This is the actual cover, not something to promote dental hygiene for children.

Newcomer promises weird and delivers.

Let’s get the painful truth out of the way first. This may be the worst, most hideous, cover I’ve ever seen on a book. I refused to leave it face up on any surface. I show it here only so I can prove that I have it, and so that I can surreptitiously show my own book, which has a much better cover, in the same photo. I even googled “ugly book covers.” It’s not there yet. Wait a year.

Newcomer’s first two books, El Dorado Blue (classic and classy cover), and Diminishing Return (minimalist cover), were easy to look at. The Dead Star Press (Newcomer’s company) logo is pretty cool. I tried to buy a T-shirt, but they were out of the pink on black, so I passed. The point here is that Newcomer has a good eye. Is he deliberately poking us with this ugly cover? Probably. 

Enough nattering about the cover. On to the book.

I liked it and am glad I read it. It’s not profound in the sense that Diminishing Return was, but it has at least three WTF twists in it that caught me by surprise. I love that. If I can see the end of the book coming by page 10, I’m disappointed. No disappointment here. 

Dead Star Press logo

So as not to spoil any of those twists, I’ll crib here from the back cover: 

“Chris, a beleaguered, ennui-plagued office worker, struggles with his inability to give his wife a child.”

In that one sentence, Newcomer hits two hobgoblins of modern male life: Work sucks, and, if you can’t impregnate your willing wife, you’re not really much of a man. There’s a lot more to talk about, but the twists are key in this book and I don’t want to spoil them for anyone.

Newcomer’s prose has evolved over his three books. The book flows nicely. On the Feral scale, it comes in at an 8 for the story and an IDK for the science. Maybe a five? Some is solid, other aspects, well, go with it.
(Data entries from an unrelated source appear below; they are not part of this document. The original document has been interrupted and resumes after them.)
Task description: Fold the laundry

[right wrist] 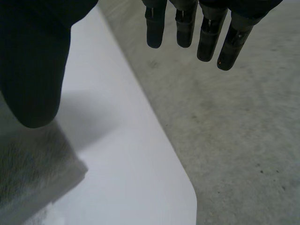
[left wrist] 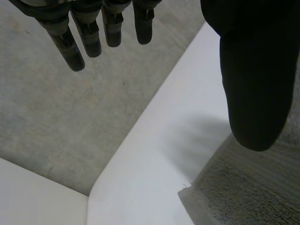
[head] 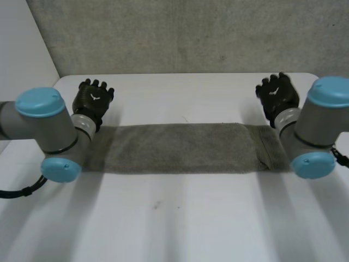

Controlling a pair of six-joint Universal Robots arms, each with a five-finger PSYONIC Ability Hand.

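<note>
Head view: long grey terry towel strip (head: 180, 148) flat across white tabletop (head: 174, 218), left hand (head: 92, 98) and right hand (head: 278, 95) by its far corners. Wrist views add: fingers (left wrist: 70, 47) straight, apart from thumbs, holding nothing

the towel (head: 180, 148) is matt, nubby terry cloth. the table (head: 180, 218) is smooth, white, faintly sheened. the wall (head: 180, 33) behind looks rough and grainy. the arm caps (head: 39, 102) look like smooth plastic.
</note>
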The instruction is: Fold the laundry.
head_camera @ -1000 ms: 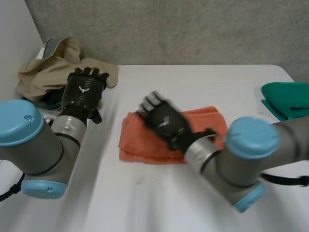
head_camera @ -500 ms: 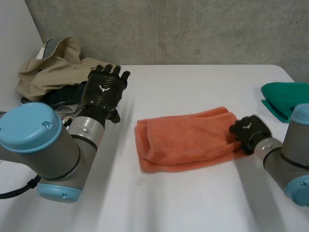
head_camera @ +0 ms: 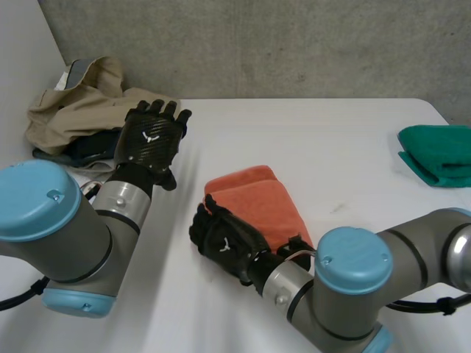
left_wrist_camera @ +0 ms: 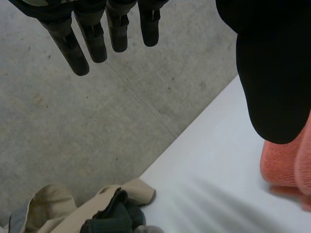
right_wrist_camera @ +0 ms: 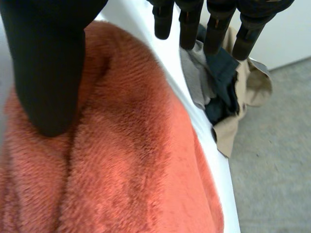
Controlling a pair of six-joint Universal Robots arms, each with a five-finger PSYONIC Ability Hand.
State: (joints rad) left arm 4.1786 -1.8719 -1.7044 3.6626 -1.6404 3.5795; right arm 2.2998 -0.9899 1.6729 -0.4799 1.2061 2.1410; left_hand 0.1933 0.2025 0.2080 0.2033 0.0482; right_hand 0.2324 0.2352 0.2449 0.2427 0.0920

Caution, here there be spoilers.

There’s really only one nit that I have to pick:

The event that triggers Darkest Day is a Coronal Mass Ejection of such proportions that 1/3 of the population is killed. The death of so many is mentioned on the back cover, so that’s not a huge spoiler. Some of the deaths come from the failure of electronics due to the accompanying electromagnetic pulse. 

Newcomer is correct in saying that EMPs are transient events and I’m routinely triggered by movies where they kill every circuit for all eternity. On the other hand, if an EMP is big enough to result in the death of 2-3 billion humans, it’s going to permanently fry a lot of chips that aren’t radiation hardened. That’s at odds with the evolution of the story and one of the critical characters. 

Treat it like a bullet that manages to spin without continuing to move forward. Suck it up and read on. It’s worth it. Based on Newcomer’s other work, I pre-ordered it from Dead Star. It’s on Amazon, but hard to find. Here’s a link: Darkest Day.

Leave a Reply

This Post Has One Comment

  1. Joseph D. Newcomer

    Thanks for another awesome review. I wanted the cover to be as weird and off-putting as the story. It looks as though I’ve succeeded. Much appreciated, truly! We should chat about the CME/EMP someday. I think you’d love my explanation, it might add a layer to the book for you. I couldn’t be more satisfied that you found the twists compelling. That was one of my biggest hopes for the work.